Unfortunately, as we were having a coffee at the visitor center, getting ready to walk back to Winchcombe, it started to sprinkle. And then it started to drizzle. And then it started to seriously rain. We waited for a while for it to stop, but when we realized this was delusional, John convinced one of the sour females in the gift shop to part with a couple of plastic bags and he made little rain hats for us.
When the rain diminished to a drizzly mist, we got on our bikes and started to ride. Unfortunately, we were not on our bikes for more than a mile when it started to pour again. We stopped at the Winchcombe pottery facility. It created some of the most famous pots and plates and pitchers during the heyday of the Arts and Crafts Movement. Today, however, you can find something which looks pretty similar to all of their stuff at Target.
Our next stop was the ruins of Hailes Abbey. There is a good story here. Hailes had been a small monastic community until the monks claimed that they had a really important relic -- the blood of Christ which had fallen from his veins into a chalice. Moreover, this relic was miraculous. Christ's blood, the monks claimed, had never actually coagulated after all those centuries. Wow! Within years Hailes was the biggest pilgrimage site in England. The monks grew rich. But not everybody believed it. Henry VIII's commissioners investigated the claim and discovered that the relic was actually duck blood which the monks regularly changed.
There's not much left of the Abbey now. There are a few arches and the remnants of a wall. The National Trust wanted to change 3 pounds to look at this rubble, and we decided it was not worth it and rode on. But, as we were leaving, completely on a whim, we stopped at a small church across the street. I am so glad we did.
This little church was never restored and the walls show the remains of the frescoes which once covered the interior of the church. There was an image of Saint Christopher, one of Saint Michael weighing the souls of the righteous, and this one, my favorite, of a hunting scene. The little pamphlet suggested that this may have served as a warning against Sabbath violations.
As we were riding away from the church, we saw the train run by the Gloucestershire-Warwickshire Steam Railway. The picture somehow misses the mist of the scene, at least as I remember it, which made me immediately think of Turner.
Our next stop on the bike tour was the Stanway House. This is another great estate from the time of Elizabeth I. But it was not destroyed in the Civil War nor has it ever changed hands. The same family still owns it and lives in it. And that's the problem.

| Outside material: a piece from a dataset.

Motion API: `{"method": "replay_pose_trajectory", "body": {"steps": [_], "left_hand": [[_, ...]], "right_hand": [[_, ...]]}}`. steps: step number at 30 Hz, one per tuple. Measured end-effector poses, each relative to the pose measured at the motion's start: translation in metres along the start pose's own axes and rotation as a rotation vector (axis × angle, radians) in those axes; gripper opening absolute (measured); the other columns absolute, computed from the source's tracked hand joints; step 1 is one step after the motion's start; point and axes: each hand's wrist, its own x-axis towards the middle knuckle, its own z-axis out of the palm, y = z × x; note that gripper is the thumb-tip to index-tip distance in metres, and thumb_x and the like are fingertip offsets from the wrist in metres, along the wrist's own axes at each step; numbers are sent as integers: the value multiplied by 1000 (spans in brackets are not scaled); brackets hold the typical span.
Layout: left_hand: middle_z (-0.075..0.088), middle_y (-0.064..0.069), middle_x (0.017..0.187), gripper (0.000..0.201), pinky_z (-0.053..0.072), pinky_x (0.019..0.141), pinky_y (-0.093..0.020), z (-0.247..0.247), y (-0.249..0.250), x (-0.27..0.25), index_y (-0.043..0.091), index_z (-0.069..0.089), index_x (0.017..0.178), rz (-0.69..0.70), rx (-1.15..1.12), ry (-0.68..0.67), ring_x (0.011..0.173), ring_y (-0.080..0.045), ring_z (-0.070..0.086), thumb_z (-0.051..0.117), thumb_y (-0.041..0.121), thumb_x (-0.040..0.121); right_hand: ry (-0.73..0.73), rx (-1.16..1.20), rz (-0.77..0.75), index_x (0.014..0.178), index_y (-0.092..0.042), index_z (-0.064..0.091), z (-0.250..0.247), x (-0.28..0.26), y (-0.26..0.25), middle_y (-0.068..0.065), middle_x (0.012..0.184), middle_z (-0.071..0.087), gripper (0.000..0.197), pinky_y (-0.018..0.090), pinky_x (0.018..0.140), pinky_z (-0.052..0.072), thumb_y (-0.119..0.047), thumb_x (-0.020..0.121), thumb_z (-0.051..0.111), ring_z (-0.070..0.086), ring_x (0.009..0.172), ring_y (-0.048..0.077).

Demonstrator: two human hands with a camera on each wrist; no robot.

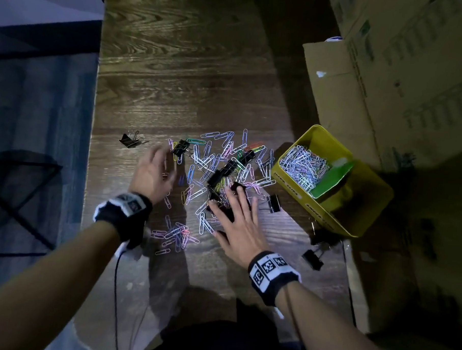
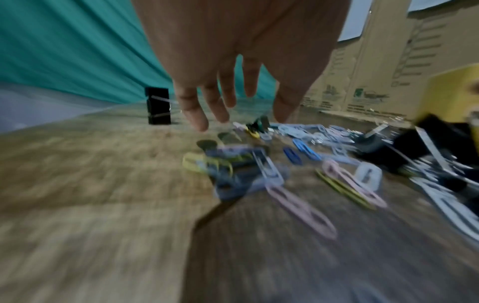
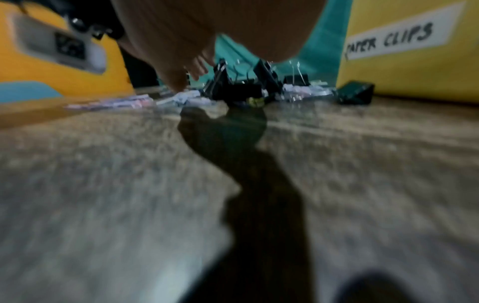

After all these hundreds of years, this family is flat broke. It's too bad that they did not let us take pictures inside. The place is a disaster. There are the usual rooms with pictures of dead relatives, but what strikes you is that the floors are bare unfinished wood or covered with carpets which would have looked frayed a century ago. The walls are stained by leaks. The springs in the sofa are have been broken by use. Cats have stratched the upholstery in what is not broken. Everywhere there are piles of books and papers.
The big attraction on the estate is a gravity-fed fountain which shoots water about 300 feet into the air. But by the time we left the house to take a look at the fountain more water was pouring down from the skies than shooting up from the pond.
We hid from the rain for about 30 minutes in an odd little structure overlooking the fountain. It looked somewhat like the Albert Memorial without Albert's statue. Finally, we then decided to brave the downpour and make it to the tea shop. We downed a big pot of tea and ate some sweets while the rain continued to pour. Around the time the house closed, five o'clock, we decided the further riding was pointless and we went the four miles back into Winchcombe.
The BBC says Friday will be nice. That's not reassuring since they seem to have been wrong every day since we arrived. More later... if I ever get dry again.